_Task statement_
Could you output each record below exactly as it stands and leave the pictures out?

_Records for processing_
BEGIN

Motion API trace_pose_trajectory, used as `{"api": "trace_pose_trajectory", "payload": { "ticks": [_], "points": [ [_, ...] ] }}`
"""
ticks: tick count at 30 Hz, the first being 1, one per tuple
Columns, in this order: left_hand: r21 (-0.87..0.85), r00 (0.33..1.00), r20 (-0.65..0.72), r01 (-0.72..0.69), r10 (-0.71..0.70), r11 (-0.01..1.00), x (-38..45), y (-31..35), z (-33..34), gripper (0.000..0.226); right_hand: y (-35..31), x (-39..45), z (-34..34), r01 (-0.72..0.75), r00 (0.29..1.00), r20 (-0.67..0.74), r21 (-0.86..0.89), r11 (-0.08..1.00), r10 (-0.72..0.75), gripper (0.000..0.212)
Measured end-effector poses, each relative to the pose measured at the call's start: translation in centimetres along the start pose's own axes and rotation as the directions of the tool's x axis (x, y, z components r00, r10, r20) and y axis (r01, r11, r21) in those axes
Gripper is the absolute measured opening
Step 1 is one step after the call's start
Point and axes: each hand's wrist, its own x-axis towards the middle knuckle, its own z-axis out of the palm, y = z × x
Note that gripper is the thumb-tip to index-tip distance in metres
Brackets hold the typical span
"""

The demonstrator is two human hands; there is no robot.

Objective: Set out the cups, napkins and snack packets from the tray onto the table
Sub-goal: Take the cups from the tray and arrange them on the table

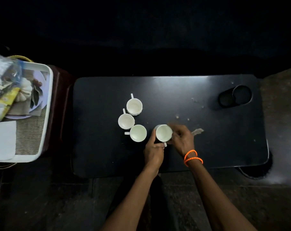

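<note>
Three empty white cups stand upright on the black table (174, 90): one at the back (134, 106), one left of centre (126, 121), one in front (138, 133). A fourth white cup (163, 132) sits just right of them, held from both sides. My left hand (154, 151) grips its left side and handle. My right hand (181, 139), with orange bead bracelets at the wrist, holds its right side. The white tray (47, 104) at the far left holds snack packets (3, 100) and a white napkin (2, 140).
A black ring-shaped cup holder (234, 96) sits at the table's back right. Crumbs and a scuff mark the table right of my hands. The tray rests on a dark red stand (61, 110) left of the table. Dim floor lies in front.
</note>
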Motion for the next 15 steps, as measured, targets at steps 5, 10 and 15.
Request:
{"api": "trace_pose_trajectory", "payload": {
  "ticks": [5,10,15],
  "points": [
    [0.079,0.998,0.048,-0.034,0.031,0.996,-1.6,-2.1,-0.5,0.079,2.1,-2.8,-0.4,-0.067,0.996,-0.047,0.091,0.994,0.072,0.043],
    [0.094,0.996,0.089,-0.015,0.007,0.995,-2.6,-3.9,-0.8,0.083,4.0,-5.3,-0.3,-0.102,0.989,-0.09,0.121,0.987,0.114,0.043],
    [0.162,0.997,0.075,0.01,-0.022,0.987,-2.9,-5.2,-0.8,0.083,5.4,-6.7,-0.2,-0.137,0.979,-0.122,0.178,0.974,0.16,0.042]
  ]
}}
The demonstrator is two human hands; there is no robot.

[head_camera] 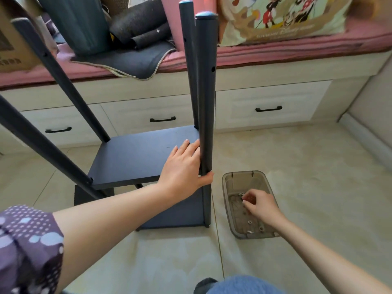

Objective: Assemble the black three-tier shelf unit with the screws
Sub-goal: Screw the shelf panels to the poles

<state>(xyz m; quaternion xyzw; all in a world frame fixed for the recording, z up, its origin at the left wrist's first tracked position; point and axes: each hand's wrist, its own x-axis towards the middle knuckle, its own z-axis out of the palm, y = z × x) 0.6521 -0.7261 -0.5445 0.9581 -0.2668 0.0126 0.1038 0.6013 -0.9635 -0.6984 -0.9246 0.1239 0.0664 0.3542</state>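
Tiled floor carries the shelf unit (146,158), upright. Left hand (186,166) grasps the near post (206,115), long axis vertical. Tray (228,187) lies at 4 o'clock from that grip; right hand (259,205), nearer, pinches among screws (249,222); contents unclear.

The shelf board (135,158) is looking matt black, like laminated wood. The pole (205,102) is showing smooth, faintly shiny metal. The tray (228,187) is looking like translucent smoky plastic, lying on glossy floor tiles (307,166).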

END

_Response box_
Motion API trace_pose_trajectory, used as `{"api": "trace_pose_trajectory", "payload": { "ticks": [_], "points": [ [_, ...] ] }}`
"""
ticks: tick count at 30 Hz, the first being 1, one per tuple
Columns, in this order: left_hand: r21 (-0.87..0.85), r00 (0.33..1.00), r20 (-0.65..0.72), r01 (-0.72..0.69), r10 (-0.71..0.70), r11 (-0.01..1.00), x (-38..45), y (-31..35), z (-33..34), gripper (0.000..0.226); right_hand: y (-35..31), x (-39..45), z (-34..34), r01 (-0.72..0.75), r00 (0.29..1.00), r20 (-0.67..0.74), r21 (-0.86..0.89), r11 (-0.08..1.00), r10 (-0.72..0.75), gripper (0.000..0.212)
Measured end-effector poses, each relative to the pose measured at the call's start: translation in centimetres along the start pose's own axes and rotation as the directions of the tool's x axis (x, y, z components r00, r10, r20) and y axis (r01, r11, r21) in those axes
Gripper is the absolute measured opening
Step 1 is one step after the call's start
Point and axes: each hand's wrist, its own x-axis towards the middle knuckle, its own z-axis out of the palm, y = z × x
Note that gripper is the thumb-tip to index-tip distance in metres
Brackets hold the typical span
"""

The demonstrator is two human hands; there is no robot.

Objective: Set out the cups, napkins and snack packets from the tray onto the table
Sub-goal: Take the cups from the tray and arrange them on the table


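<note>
Three empty white cups stand upright on the black table (174, 90): one at the back (134, 106), one left of centre (126, 121), one in front (138, 133). A fourth white cup (163, 132) sits just right of them, held from both sides. My left hand (154, 151) grips its left side and handle. My right hand (181, 139), with orange bead bracelets at the wrist, holds its right side. The white tray (47, 104) at the far left holds snack packets (3, 100) and a white napkin (2, 140).
A black ring-shaped cup holder (234, 96) sits at the table's back right. Crumbs and a scuff mark the table right of my hands. The tray rests on a dark red stand (61, 110) left of the table. Dim floor lies in front.
</note>
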Motion for the next 15 steps, as measured, targets at steps 5, 10 and 15.
Request:
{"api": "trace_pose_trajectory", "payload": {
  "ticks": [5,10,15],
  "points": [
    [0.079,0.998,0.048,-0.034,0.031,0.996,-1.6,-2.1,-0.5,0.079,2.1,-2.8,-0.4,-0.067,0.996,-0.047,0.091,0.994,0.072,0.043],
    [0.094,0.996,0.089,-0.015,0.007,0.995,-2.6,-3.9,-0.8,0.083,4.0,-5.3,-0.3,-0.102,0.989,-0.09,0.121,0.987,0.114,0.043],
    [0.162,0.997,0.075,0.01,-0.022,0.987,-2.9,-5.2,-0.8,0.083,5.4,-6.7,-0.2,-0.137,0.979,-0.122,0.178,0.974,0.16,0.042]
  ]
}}
The demonstrator is two human hands; there is no robot.

[head_camera] 

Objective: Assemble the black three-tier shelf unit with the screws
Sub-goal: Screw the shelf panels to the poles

<state>(xyz m; quaternion xyzw; all in a world frame fixed for the recording, z up, its origin at the left wrist's first tracked position; point and axes: each hand's wrist, its own x-axis towards the middle knuckle, its own z-axis out of the palm, y = z × x) 0.6521 -0.7261 -0.5445 0.9581 -0.2668 0.0126 0.1038 0.6013 -0.9635 -0.6984 -0.9246 0.1239 0.0664 0.3542</state>
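Tiled floor carries the shelf unit (146,158), upright. Left hand (186,166) grasps the near post (206,115), long axis vertical. Tray (228,187) lies at 4 o'clock from that grip; right hand (259,205), nearer, pinches among screws (249,222); contents unclear.

The shelf board (135,158) is looking matt black, like laminated wood. The pole (205,102) is showing smooth, faintly shiny metal. The tray (228,187) is looking like translucent smoky plastic, lying on glossy floor tiles (307,166).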

This output requires nothing further.